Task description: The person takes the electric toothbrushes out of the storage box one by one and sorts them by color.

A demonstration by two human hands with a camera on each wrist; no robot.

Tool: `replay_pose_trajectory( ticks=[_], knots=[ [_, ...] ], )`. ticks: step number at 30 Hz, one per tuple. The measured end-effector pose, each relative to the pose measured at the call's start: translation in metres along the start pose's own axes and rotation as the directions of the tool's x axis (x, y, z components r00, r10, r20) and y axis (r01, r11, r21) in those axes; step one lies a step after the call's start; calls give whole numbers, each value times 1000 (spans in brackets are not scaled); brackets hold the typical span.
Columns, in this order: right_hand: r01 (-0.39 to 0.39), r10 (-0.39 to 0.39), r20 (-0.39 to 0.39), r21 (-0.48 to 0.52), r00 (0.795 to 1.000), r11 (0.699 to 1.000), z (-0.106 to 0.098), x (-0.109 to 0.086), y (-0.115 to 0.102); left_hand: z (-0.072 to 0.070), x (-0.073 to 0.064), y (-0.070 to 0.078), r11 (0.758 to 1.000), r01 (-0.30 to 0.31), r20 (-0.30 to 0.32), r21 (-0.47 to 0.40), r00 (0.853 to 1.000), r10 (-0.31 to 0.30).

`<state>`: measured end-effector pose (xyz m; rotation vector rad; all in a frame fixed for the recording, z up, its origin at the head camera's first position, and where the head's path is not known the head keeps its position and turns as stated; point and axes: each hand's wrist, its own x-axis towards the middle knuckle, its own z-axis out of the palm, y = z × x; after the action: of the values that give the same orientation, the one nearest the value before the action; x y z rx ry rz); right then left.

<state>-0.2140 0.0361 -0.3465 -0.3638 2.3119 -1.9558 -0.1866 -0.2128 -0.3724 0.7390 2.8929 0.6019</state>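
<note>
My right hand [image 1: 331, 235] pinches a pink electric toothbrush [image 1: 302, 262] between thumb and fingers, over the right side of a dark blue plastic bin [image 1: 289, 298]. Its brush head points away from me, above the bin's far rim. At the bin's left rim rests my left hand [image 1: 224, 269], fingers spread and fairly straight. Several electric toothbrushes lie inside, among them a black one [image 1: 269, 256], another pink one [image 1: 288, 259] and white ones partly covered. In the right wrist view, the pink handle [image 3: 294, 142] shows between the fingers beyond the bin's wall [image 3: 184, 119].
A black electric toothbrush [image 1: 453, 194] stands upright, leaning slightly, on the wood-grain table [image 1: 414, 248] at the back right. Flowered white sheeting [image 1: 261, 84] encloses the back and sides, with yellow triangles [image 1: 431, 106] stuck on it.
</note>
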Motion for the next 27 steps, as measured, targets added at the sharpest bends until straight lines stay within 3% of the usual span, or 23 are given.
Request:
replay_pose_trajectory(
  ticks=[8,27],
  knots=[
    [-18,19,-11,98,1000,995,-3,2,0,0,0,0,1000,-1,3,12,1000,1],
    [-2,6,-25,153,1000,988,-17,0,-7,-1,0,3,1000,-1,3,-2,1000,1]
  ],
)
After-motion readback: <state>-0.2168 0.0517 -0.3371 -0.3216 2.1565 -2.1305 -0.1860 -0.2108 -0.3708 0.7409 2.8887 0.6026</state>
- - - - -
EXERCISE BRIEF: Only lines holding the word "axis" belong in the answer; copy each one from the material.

TASK SOLUTION:
Tool: `replay_pose_trajectory( ticks=[_], knots=[ [_, ...] ], )`. ticks: step number at 30 Hz, one per tuple. The measured end-effector pose, each relative to the pose measured at the call's start: translation in metres along the start pose's own axes and rotation as the directions of the tool's x axis (x, y, z components r00, r10, r20) and y axis (r01, r11, r21) in those axes; step one lies a step after the call's start; calls give whole numbers, each value times 1000 (spans in brackets are not scaled); brackets hold the typical span.
`<state>`: measured end-effector pose (xyz m; rotation vector rad; all in a frame fixed for the recording, z up, its origin at the head camera's first position, and where the head's path is not known the head keeps its position and turns as stated; point and axes: each hand's wrist, its own x-axis towards the middle knuckle, its own z-axis out of the palm, y = z × x; after the action: of the values that give the same orientation, the one nearest the value before the action; x y z rx ry rz); right then left.

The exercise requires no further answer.